I think the following statements are all true:

a. Using UTF-8 for strings would make it easier for Lucene indexes to 
be used by other implementations besides the reference Java version.

b. It would be easy to tweak Lucene to read/write conformant UTF-8 strings.

c. The hard(er) part would be backwards compatibility with older 
indexes. I haven't looked at this enough to really know, but one 
example is the compound file (xx.cfs) format...I didn't see a version 
number, and it contains strings.

d. The documentation could be clearer on what is meant by the "string 
length", but this is a trivial change.

What's unclear to me (not being a Perl, Python, etc jock) is how much 
easier it would be to get these other implementations working with 
Lucene, following a change to UTF-8. So I can't comment on the return 
on time required to change things.

I'm also curious about the existing CLucene & PyLucene ports. Would 
they also need to be similarly modified, with the proposed changes?

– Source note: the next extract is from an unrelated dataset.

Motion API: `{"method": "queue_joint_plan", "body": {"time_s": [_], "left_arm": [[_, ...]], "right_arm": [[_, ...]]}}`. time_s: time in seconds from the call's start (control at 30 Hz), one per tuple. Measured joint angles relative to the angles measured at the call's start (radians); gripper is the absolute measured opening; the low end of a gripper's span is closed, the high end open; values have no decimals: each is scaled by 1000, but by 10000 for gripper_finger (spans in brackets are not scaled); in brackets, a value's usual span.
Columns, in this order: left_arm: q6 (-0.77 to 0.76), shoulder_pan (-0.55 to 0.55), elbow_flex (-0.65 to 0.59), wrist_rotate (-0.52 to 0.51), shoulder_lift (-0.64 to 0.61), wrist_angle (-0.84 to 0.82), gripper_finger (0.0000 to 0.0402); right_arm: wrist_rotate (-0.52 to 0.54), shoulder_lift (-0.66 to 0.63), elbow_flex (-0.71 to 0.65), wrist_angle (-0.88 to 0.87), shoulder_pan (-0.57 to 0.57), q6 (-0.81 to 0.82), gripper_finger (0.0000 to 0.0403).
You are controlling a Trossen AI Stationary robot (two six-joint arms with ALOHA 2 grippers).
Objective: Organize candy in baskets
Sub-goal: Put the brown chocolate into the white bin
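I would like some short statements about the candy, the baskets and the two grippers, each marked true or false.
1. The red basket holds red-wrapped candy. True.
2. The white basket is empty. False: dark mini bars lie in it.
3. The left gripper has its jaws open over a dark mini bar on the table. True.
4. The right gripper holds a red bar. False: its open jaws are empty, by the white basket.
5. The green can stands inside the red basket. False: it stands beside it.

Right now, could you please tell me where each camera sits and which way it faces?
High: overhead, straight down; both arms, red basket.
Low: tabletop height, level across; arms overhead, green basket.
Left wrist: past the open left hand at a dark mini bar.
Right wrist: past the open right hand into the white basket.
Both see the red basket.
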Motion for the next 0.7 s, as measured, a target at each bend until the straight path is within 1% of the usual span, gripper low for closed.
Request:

One final point. I doubt people have been adding strings with 
embedded nulls, and text outside of the Unicode BMP is also very 
rare. So _most_ Lucene indexes only contain valid UTF-8 data. It's 
only the above two edge cases that create an interoperability problem.

-- Ken
-- 
Ken Krugler
TransPac Software, Inc.
<http://www.transpac.com>
+1 530-470-9200

---------------------------------------------------------------------
To unsubscribe, e-mail: java-dev-unsubscribe@lucene.apache.org
For additional commands, e-mail: java-dev-help@lucene.apache.org


Re: Lucene does NOT use UTF-8

Posted by Andi Vajda <an...@osafoundation.org>.
>> If the rest of the world of Lucene ports followed suit with PyLucene  and 
>> did the GCJ/SWIG thing, we'd have no problems :)  What are the 
>> disadvantages to following this model with Plucene?
>> 
>> 
> Some parts of the Lucene API require subclassing (e. g., Analyzer) and SWIG 
> does support cross-language polymorphism only for a few languages, notably 
> Python and Java but not for Perl. Noticing the smiley I won't mention the 
> zillion other reasons not to use the "GCJ/SWIG thing".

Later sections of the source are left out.